To increase the effect of the break, it is recommended to make the time-out active. Be it with a walk during the extended lunch break, short stretching exercises at the desk or in the living room. Working from home also means that we move much less. Yet movement is one of the most important protective factors for our psyche, not to mention our body. It also helps many people to start the day with exercise. It doesn't take much time at all, if it is used consciously. How about a sun salutation in the morning, for example. With this 5-10 minute yoga flow, you start the day with a beneficial movement unit and can be completely with yourself. In this way, we also make a psychological cut between working time and free time.

We asked our colleagues and acquaintances. What currently helps you stay mentally healthy in the home office? And since pictures are worth a thousand words, here are our top 3.

Switch off the head outside
Among the most common responses was a walk in nature.
Among the most common responses was a walk in nature.
I have had enough, I'm going on the swing.
The funniest answer, we think: swings.
The funniest answer, we think: swings.
It doesn't matter whether the weekly schedule is digital or analog.
To-do lists or weekly plans also help to find a structure and were therefore often mentioned.
To-do lists or weekly plans also help to find a structure and were therefore often mentioned.

Communication matters

If the common path to the next meeting or the coffee machine is missing, then we have no opportunity for a chat with our colleagues. What's more, in online meetings we are regularly task- and goal-oriented, which means there is no opportunity for an informal exchange there either. But on the one hand, this is exactly the kit we need to feel like we belong to a team; on the other hand, the distanced communication also blunts our relationships with our colleagues. What usually happens on the side in everyday office life may happen in a planned way in times of the home office. 

Do you already know the virtual coffee corner? There are fixed times in the calendar, 15 minutes each, no agenda or moderator, and participation is of course voluntary. After all, the primary goal is to create the space for conversations to take place without professional content. Good social relationships with colleagues influence our well-being even when we are sitting at home. 

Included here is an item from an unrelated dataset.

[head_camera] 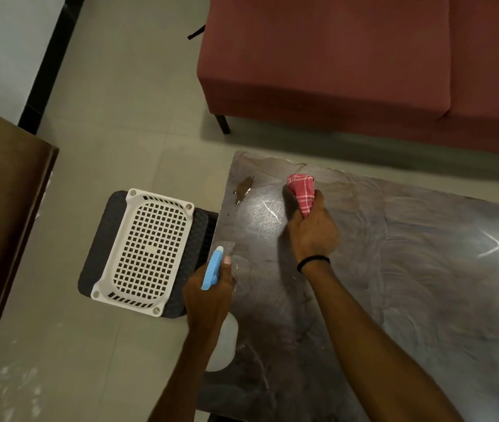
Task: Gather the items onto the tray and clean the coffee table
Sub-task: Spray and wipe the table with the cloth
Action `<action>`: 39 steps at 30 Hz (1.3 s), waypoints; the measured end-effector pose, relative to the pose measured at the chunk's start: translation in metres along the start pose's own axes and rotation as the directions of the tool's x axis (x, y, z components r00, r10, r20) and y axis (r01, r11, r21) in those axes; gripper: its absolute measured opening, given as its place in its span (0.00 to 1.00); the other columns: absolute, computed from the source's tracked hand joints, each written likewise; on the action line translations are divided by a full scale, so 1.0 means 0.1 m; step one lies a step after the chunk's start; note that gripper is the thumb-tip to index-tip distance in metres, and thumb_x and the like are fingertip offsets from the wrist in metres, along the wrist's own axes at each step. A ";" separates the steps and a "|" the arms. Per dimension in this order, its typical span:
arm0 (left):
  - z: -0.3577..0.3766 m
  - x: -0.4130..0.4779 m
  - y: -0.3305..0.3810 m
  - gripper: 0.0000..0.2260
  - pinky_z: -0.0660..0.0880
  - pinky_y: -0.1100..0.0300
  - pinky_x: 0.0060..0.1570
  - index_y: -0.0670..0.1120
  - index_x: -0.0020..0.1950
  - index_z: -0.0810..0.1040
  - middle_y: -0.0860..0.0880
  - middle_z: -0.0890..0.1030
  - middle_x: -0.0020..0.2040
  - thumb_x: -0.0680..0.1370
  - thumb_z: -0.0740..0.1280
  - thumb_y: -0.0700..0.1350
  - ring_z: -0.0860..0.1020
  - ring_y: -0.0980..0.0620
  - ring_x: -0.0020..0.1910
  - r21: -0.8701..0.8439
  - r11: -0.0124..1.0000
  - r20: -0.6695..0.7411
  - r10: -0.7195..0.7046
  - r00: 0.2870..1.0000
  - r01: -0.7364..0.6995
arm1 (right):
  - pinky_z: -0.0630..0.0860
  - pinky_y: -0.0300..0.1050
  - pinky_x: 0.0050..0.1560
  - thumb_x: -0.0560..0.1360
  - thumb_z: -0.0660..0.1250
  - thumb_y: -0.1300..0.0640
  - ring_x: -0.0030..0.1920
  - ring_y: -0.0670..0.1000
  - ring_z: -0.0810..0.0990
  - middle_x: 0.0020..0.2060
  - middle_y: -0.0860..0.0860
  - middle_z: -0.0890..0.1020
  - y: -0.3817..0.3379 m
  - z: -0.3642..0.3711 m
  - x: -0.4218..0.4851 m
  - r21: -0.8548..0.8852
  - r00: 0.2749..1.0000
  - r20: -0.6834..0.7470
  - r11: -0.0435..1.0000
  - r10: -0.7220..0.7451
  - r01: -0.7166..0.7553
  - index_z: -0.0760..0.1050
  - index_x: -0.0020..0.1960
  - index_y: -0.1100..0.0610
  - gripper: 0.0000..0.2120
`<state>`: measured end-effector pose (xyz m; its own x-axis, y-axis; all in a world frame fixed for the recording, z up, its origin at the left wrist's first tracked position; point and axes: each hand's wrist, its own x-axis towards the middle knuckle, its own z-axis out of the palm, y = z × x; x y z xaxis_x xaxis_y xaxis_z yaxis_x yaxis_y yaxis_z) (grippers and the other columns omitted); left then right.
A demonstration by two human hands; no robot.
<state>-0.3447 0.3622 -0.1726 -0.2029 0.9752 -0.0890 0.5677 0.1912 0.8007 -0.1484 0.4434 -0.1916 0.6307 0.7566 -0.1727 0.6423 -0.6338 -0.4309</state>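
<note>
**A:** How will the cloth handle?

**B:** Soft and light, I'd judge. It is limp fabric that bunches to any shape, so it is best taken as a wad in the fist. That is how the right hand has it, fingers curled round the near end and the far end pressed to the coffee table.

**A:** And its look?

**B:** Red with a thin white check, folded into a blunt wedge. It sits near the table's far left corner, just right of a brown spill and not touching it.

**A:** The other hand?

**B:** The left hand grips a spray bottle by the neck, at the table's left edge. It has a blue trigger head and a pale, translucent body. Probably light plastic, slippery if wet, so the neck is the safe hold.

**A:** The tabletop itself?

**B:** Dark, glossy and hard, streaked with swirling smears. A wet wipe should glide on it.

**A:** Beyond the table?

**B:** To the left, a white perforated tray rests on a dark stool on the floor, with nothing visible on it. A maroon sofa stands on the far side, and brown wooden furniture at the far left.
</note>
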 end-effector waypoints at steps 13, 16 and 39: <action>-0.04 0.27 -0.32 0.15 0.71 0.74 0.29 0.53 0.33 0.72 0.60 0.70 0.25 0.74 0.75 0.47 0.76 0.64 0.28 -0.149 0.987 0.023 -0.056 0.998 0.059 | 0.50 0.68 0.78 0.82 0.56 0.43 0.80 0.66 0.51 0.80 0.62 0.54 -0.88 1.02 0.12 -0.158 0.827 0.386 0.854 -0.409 0.496 0.52 0.81 0.56 0.33; -0.07 0.35 -0.39 0.16 0.67 0.80 0.32 0.49 0.33 0.71 0.61 0.67 0.27 0.69 0.78 0.40 0.75 0.71 0.32 -0.070 0.993 0.044 0.094 0.995 -0.091 | 0.43 0.74 0.73 0.78 0.46 0.29 0.80 0.67 0.42 0.81 0.60 0.46 -0.81 1.20 -0.12 -0.211 0.823 0.421 0.841 -0.382 0.498 0.45 0.82 0.48 0.38; -0.01 0.58 -0.35 0.16 0.68 0.79 0.31 0.50 0.36 0.68 0.62 0.66 0.28 0.72 0.76 0.46 0.76 0.67 0.31 -0.027 0.993 0.052 0.118 0.992 -0.117 | 0.42 0.64 0.79 0.84 0.44 0.40 0.81 0.61 0.45 0.81 0.59 0.50 -0.50 1.17 0.34 -0.238 0.954 0.166 0.928 -0.251 0.285 0.46 0.82 0.48 0.29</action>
<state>-0.3772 0.4123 -0.2056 -0.0928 0.9954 -0.0240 0.5658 0.0726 0.8214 -0.2095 0.5197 -0.2795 0.3684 0.9071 -0.2034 0.8800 -0.4109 -0.2384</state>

But even in the context of online meetings taking place, spaces can be created for topics that do not directly revolve around the task or meeting topic. So-called "CheckIn" or "CheckOut" variants offer every participant, even the quiet and reserved colleagues, the opportunity to let the others know with which condition or thoughts they have just entered the meeting. This also increases the sense of belonging. We are allowed to say out loud what is on our mind at the moment and thus relieve our head or take the pressure off in very tense phases, because every other participant can better assess how the colleague is feeling at the moment. Why he or she is perhaps more or less distracted. All this is information about our teammates that we otherwise have through direct witnessing in the office and helps us to better assess our counterpart.

Conversations can also be combined with some exercise if they take place over the phone and during a walk. This variant is particularly suitable for the connection between employee and manager.

What to do in a particularly challenging phase?

In challenging phases, such as the current lockdown and closed daycare facilities, we are exposed to additional stress. We may also perceive this situation in the same way. It is absolutely not normal. Forcing normalcy will not alleviate the pressure. Therefore, it is currently even more important to listen to our own feelings and needs. 

As we note, we must not abandon our beneficial habits now. Exercise, structure and breaks are what we need now as well. We are each responsible for our own well-being. 

We can see that it is even very small things that help us stay mentally healthy. Even if it's just 5 minutes of quiet time where we simply pay attention to our breath, reflect on our thoughts and feelings, or take a short walk outside, if it contributes to our well-being, that's all it takes.

How do you answer the question - What currently helps you stay mentally healthy in the home office?